El óxido se posó en mi lengua como
el sabor de una desaparición.
El olvido entró en mi lengua y no
tuve otra conducta que el olvido,
y no acepté otro valor que la
imposibilidad.
Como un barco calcificado en un país
del que se ha retirado el mar,
escuché la rendición de mis huesos
depositándose en el descanso;
escuché la huida de los insectos y
la retracción de la sombra al ingresar en lo que quedaba de mí;
escuché hasta que la verdad dejó de
existir en el espacio y en mi espíritu,
y no pude resistir la perfección del
silencio.
No creo en las invocaciones pero las
invocaciones creen en mí:
han venido otra vez como líquenes
inevitables.
La fermentación del verano se
introduce en mi corazón y mis manos se deslizan cansadas en la lentitud.

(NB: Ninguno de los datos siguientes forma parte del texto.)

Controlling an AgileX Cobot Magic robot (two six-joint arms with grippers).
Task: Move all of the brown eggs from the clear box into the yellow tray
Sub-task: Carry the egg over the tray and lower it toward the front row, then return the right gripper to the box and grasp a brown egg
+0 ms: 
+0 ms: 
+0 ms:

Vienen rostros sin proyectar sombra
ni hacer crujir la sencillez del aire;
sin osamenta ni tránsito, como si
consistieran únicamente en el contenido de mis ojos, en la unidad de mis
palabras, en el espesor de mis oídos.
Son obedientes y yo siento su
reunión como una salud que se refugia en la oscuridad.
Es una amistad dentro de mí mismo;
es un estambre urdido por manos que
son suaves en el interior de los días.